>>>>>

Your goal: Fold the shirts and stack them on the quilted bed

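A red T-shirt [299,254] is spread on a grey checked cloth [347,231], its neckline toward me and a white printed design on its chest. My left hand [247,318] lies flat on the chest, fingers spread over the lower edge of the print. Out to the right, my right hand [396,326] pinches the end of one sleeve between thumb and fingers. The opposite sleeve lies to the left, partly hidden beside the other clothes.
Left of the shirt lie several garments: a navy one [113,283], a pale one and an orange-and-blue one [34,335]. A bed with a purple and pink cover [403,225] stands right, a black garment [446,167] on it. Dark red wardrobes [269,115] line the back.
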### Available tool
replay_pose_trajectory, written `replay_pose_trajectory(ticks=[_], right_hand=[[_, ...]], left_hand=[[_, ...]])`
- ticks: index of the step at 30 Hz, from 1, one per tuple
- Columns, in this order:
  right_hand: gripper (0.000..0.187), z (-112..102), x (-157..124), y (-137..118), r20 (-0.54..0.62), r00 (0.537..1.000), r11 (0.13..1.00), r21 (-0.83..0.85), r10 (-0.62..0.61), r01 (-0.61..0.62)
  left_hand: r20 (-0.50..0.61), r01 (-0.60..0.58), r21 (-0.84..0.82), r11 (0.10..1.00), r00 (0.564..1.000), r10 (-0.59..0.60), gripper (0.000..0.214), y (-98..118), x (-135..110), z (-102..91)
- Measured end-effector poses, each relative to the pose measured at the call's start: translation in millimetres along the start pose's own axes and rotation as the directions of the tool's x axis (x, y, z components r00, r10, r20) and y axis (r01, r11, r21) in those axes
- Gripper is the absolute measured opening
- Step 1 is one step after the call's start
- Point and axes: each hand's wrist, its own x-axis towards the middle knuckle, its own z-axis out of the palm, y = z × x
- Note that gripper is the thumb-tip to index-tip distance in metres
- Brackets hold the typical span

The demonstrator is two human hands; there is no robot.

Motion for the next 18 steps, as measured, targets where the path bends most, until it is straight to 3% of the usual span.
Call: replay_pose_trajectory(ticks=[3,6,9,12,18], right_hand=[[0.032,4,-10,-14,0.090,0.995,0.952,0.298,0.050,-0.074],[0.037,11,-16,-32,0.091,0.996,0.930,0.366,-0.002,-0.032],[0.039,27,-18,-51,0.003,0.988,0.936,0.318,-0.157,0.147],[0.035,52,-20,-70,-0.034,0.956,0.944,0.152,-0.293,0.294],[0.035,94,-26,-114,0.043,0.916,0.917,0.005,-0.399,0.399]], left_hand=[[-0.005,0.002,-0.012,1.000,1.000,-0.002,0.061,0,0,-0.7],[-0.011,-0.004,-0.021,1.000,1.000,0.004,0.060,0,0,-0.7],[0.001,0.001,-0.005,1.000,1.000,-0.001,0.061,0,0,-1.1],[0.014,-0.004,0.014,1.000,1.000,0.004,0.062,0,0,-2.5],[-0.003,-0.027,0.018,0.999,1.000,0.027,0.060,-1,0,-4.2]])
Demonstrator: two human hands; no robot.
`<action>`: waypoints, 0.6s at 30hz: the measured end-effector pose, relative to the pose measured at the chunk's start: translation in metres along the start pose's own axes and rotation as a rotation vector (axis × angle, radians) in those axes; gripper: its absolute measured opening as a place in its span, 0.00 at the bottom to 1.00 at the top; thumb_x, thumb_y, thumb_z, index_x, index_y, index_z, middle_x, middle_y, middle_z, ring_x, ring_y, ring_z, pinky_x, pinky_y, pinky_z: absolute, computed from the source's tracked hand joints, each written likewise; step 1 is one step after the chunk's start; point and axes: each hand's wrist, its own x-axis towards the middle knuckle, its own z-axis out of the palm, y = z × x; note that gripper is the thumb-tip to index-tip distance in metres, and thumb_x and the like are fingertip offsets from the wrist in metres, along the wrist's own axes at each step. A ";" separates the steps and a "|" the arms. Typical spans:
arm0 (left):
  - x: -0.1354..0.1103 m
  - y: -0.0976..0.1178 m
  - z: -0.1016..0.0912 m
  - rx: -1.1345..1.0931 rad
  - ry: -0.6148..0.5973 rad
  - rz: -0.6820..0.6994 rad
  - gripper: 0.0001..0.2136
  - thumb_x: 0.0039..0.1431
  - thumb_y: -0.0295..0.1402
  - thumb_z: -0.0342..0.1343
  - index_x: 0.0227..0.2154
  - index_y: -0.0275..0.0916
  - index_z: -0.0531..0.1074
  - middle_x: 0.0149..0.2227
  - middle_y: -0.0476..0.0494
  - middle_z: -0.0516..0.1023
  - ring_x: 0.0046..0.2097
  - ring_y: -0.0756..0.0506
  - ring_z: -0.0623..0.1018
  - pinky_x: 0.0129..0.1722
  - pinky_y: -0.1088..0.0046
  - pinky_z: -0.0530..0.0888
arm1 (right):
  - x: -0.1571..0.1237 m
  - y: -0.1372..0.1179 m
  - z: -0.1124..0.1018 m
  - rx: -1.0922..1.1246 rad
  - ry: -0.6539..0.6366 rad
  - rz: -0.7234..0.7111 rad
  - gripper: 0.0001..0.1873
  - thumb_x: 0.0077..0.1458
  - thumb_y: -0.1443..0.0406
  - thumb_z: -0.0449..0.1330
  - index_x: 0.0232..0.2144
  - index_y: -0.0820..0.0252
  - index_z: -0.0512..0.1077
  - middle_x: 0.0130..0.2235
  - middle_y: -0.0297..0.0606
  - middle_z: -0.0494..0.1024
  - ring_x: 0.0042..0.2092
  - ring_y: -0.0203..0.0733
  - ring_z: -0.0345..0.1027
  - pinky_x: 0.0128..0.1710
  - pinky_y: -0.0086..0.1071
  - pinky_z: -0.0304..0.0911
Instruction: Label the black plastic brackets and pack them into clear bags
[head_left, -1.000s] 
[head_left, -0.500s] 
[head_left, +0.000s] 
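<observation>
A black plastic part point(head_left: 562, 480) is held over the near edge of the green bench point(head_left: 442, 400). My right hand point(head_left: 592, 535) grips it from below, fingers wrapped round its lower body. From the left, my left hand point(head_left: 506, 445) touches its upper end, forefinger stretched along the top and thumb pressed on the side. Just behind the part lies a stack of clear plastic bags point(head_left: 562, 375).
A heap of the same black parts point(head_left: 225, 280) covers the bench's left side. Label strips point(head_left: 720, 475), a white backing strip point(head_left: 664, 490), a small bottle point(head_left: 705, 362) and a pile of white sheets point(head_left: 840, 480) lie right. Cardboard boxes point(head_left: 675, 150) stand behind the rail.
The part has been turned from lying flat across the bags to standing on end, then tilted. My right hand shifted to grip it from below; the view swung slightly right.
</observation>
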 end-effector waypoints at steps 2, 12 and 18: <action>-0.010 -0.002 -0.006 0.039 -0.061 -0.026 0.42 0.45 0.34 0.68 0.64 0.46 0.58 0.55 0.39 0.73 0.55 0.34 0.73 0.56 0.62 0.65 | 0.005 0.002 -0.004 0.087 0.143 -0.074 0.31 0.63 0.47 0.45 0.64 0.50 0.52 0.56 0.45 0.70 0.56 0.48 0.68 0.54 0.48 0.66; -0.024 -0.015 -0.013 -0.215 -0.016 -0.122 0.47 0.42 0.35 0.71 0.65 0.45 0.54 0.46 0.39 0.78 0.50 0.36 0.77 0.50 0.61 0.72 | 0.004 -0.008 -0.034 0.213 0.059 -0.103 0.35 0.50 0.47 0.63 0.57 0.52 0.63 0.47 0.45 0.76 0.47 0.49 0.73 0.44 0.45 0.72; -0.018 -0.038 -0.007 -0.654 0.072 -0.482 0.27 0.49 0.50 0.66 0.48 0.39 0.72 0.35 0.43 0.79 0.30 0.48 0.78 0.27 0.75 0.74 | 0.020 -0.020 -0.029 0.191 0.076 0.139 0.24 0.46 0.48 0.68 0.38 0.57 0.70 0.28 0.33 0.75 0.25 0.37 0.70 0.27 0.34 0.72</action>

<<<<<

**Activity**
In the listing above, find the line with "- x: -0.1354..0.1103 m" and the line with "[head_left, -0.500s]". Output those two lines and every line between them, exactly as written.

**Task solution**
  - x: -0.1354..0.1103 m
  - y: -0.0976..0.1178 m
  - z: -0.1016..0.0912 m
  - rx: -1.1345..1.0931 rad
  - ry: -0.6148..0.5973 rad
  - rz: -0.6820..0.6994 rad
  - gripper: 0.0001..0.2136
  - thumb_x: 0.0039..0.1431
  - thumb_y: -0.0295..0.1402
  - thumb_z: -0.0342..0.1343
  - index_x: 0.0227..0.2154
  - index_y: -0.0275..0.0916
  - index_z: -0.0531..0.1074
  - middle_x: 0.0149..0.2227
  - middle_y: -0.0476..0.0494
  - middle_z: -0.0516..0.1023
  - ring_x: 0.0046..0.2097
  - ring_y: -0.0756..0.0506
  - ring_z: -0.0623..0.1018
  - pinky_x: 0.0129..0.1722
  - pinky_y: -0.1088..0.0046
  - pinky_z: -0.0530..0.0888
arm1 (right):
  - x: -0.1571..0.1237 m
  - y: -0.1372..0.1179 m
  - z: -0.1124..0.1018 m
  - rx: -1.0922..1.1246 rad
  - ry: -0.6539..0.6366 rad
  - rz: -0.7234..0.7111 rad
  - gripper: 0.0001..0.1873
  - thumb_x: 0.0077..0.1458
  - thumb_y: -0.1443..0.0406
  - thumb_z: -0.0449..0.1330
  - index_x: 0.0232..0.2144
  - index_y: -0.0820..0.0252
  - index_z: -0.0512..0.1077
  - middle_x: 0.0130..0.2235
  - middle_y: -0.0297..0.0606
  - middle_z: -0.0494..0.1024
  - ring_x: 0.0042..0.2092
  - ring_y: -0.0203..0.0733
  - ring_z: -0.0345..0.1027
  - pinky_x: 0.0128..0.1710
  - pinky_y: -0.0086..0.1071
  - pinky_z: -0.0304..0.0911
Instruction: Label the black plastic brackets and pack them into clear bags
[head_left, -1.000s] 
[head_left, -0.500s] 

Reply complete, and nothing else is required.